[ACTIVITY]:
Below are some records; quote exactly the lines from the one that contains "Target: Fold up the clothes" through the one that contains "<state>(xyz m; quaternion", inclusive, and no others.

(TASK INPUTS begins)

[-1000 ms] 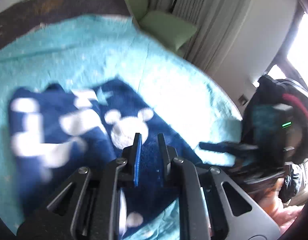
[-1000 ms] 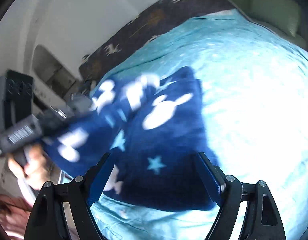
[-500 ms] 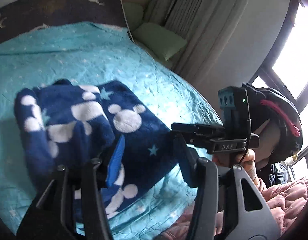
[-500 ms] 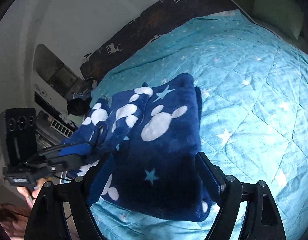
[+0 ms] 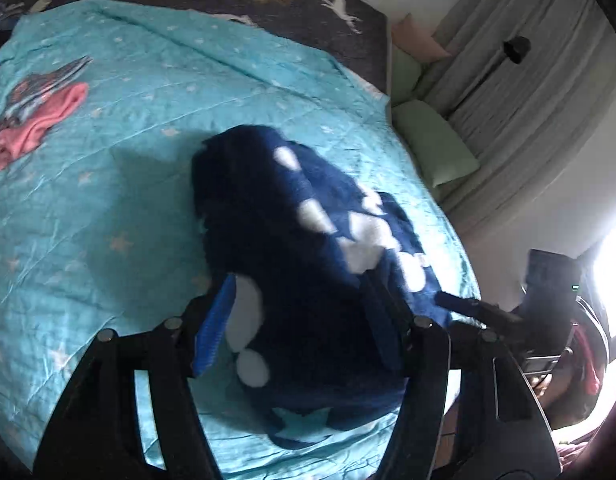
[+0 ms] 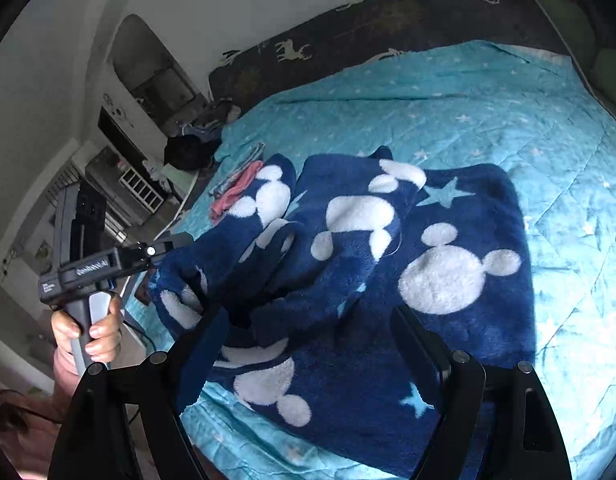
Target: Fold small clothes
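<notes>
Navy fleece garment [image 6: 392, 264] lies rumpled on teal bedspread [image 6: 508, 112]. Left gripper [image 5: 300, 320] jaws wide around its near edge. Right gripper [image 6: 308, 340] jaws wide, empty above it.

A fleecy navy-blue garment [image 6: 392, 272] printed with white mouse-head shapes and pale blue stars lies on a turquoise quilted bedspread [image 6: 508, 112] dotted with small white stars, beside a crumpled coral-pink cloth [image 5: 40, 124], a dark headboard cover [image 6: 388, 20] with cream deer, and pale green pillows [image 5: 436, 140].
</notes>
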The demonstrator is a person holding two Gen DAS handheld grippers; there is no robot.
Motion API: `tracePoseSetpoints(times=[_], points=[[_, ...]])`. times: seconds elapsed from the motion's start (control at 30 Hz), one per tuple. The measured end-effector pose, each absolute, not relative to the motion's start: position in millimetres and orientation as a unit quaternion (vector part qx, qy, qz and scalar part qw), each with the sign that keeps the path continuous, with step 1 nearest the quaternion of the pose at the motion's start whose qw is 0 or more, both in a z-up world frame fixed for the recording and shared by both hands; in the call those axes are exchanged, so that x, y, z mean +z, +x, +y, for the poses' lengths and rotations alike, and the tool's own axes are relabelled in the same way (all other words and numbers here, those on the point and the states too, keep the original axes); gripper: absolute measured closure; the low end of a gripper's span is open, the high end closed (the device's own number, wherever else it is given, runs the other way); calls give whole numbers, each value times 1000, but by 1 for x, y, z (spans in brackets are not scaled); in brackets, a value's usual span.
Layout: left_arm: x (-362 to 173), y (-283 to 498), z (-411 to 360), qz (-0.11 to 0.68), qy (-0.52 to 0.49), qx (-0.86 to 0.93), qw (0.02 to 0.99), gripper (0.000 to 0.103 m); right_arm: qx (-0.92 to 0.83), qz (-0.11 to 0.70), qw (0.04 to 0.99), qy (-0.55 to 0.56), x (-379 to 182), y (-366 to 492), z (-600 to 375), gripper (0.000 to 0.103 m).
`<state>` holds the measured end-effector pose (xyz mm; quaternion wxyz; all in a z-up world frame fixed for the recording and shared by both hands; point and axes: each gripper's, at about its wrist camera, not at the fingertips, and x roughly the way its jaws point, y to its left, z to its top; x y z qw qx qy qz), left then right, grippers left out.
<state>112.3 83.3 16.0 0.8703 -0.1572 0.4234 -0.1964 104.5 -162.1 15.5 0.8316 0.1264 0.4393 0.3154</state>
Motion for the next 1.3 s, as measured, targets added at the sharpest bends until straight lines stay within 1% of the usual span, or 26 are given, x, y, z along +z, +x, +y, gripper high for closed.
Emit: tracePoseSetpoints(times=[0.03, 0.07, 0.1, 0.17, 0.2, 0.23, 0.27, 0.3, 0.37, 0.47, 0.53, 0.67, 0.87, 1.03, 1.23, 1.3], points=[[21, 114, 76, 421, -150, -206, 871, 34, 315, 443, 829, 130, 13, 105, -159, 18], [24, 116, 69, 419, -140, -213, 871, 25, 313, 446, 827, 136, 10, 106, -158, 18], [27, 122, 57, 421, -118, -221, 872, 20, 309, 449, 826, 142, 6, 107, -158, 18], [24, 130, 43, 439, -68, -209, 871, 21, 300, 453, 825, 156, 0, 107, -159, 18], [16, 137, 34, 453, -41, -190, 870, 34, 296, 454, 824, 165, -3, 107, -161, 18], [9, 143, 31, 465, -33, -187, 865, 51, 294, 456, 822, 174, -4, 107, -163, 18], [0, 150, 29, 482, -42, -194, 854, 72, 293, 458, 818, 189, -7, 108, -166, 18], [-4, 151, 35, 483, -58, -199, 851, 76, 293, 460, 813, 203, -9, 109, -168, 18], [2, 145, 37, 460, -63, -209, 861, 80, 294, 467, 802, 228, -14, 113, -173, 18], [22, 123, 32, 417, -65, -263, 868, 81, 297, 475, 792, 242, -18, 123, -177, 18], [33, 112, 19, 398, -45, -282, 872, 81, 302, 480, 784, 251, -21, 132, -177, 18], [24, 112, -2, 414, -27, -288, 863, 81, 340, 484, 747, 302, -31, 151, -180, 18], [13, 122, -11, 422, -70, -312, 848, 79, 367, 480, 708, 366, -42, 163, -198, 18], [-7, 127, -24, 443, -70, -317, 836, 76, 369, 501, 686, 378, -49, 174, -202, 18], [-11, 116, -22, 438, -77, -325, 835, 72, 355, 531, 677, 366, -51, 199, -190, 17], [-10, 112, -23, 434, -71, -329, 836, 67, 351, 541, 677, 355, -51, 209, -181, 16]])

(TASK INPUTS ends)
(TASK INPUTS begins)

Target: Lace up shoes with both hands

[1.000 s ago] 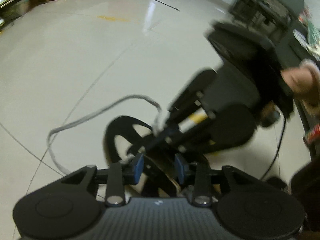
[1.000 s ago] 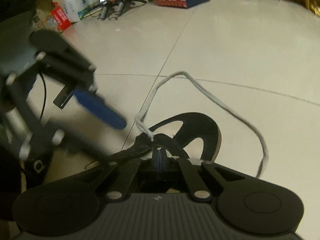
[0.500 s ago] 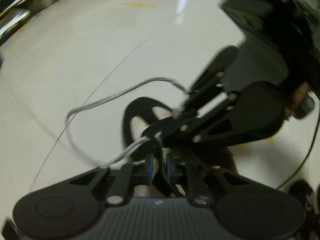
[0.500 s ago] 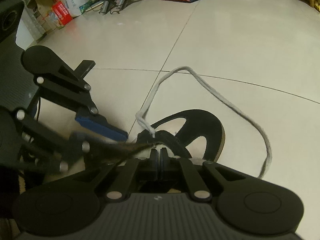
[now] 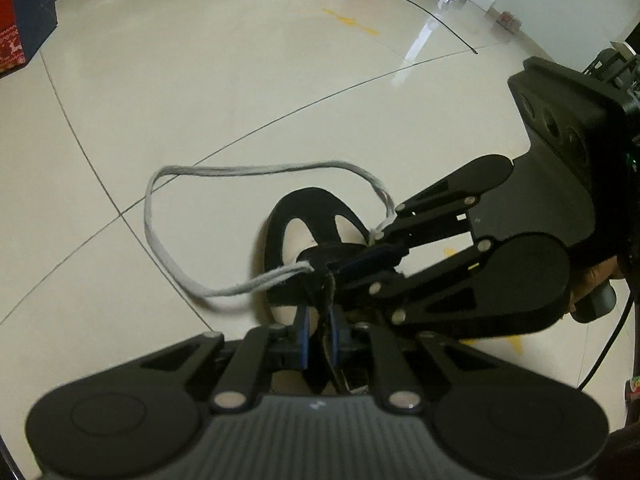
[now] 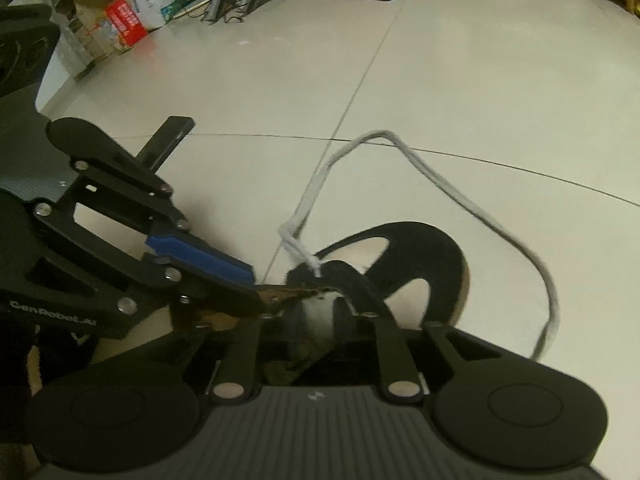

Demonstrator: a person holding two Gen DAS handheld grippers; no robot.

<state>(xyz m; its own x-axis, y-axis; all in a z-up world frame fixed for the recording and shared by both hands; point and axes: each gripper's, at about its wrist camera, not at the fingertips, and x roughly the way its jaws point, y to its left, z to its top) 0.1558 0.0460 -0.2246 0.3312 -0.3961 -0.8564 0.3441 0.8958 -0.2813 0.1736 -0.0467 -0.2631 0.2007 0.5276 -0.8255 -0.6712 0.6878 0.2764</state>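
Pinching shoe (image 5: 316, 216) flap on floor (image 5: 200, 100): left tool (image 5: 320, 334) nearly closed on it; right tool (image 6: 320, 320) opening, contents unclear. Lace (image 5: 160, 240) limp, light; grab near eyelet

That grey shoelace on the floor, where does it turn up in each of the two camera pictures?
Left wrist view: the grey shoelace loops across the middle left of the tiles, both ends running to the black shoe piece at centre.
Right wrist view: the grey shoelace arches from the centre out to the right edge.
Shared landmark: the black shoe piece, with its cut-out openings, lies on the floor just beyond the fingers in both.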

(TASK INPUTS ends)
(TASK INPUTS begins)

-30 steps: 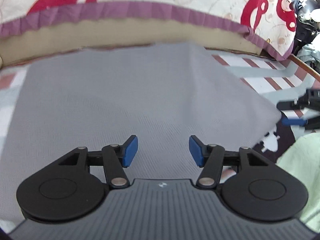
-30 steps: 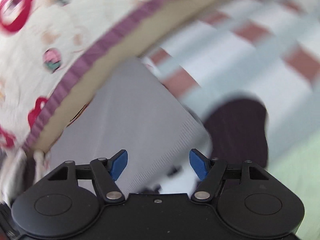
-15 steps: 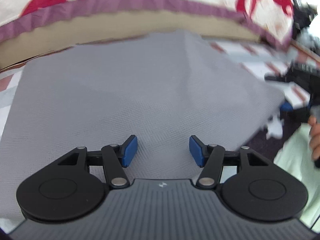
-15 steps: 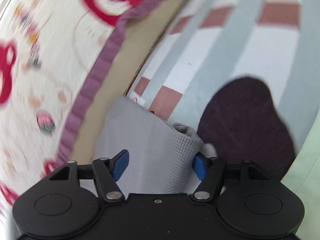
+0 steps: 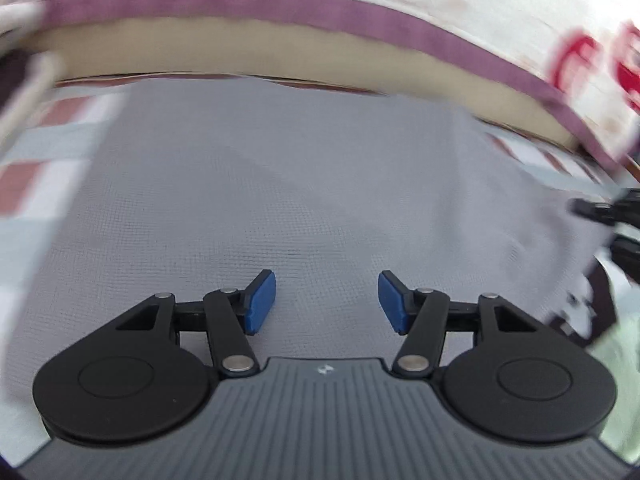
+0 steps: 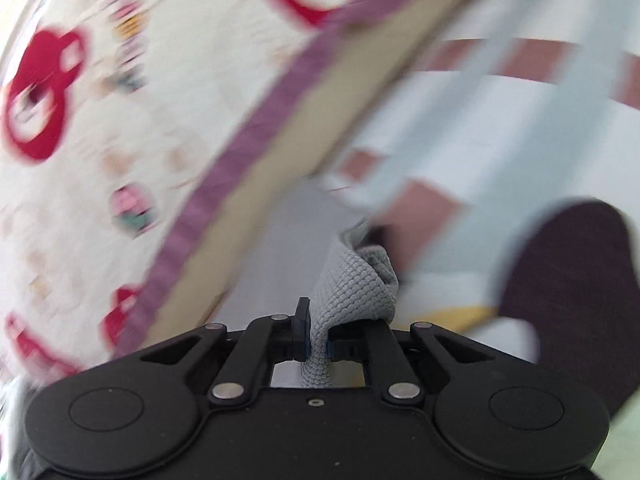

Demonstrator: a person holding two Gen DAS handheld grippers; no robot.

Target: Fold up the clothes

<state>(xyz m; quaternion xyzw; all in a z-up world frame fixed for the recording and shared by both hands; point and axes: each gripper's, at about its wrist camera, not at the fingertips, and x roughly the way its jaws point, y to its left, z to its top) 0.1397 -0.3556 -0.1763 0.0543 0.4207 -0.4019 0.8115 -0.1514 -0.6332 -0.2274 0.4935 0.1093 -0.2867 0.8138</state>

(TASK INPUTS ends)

[RESPONSE AREA]:
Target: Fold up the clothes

<state>(xyz m; quaternion xyzw; all in a z-up world frame fixed for the recording and shared by both hands; point and axes: each gripper's, at about its wrist camera, not at the fingertips, and x roughly the way its jaws point, y to its left, z to its top) 0.1397 -0.3556 -0.1763 0.0543 0.4207 -0.4019 0.8115 -0.1514 -0.6332 -0.2274 0.4935 0.1093 -0.2867 0.8138</state>

Now the output is complete.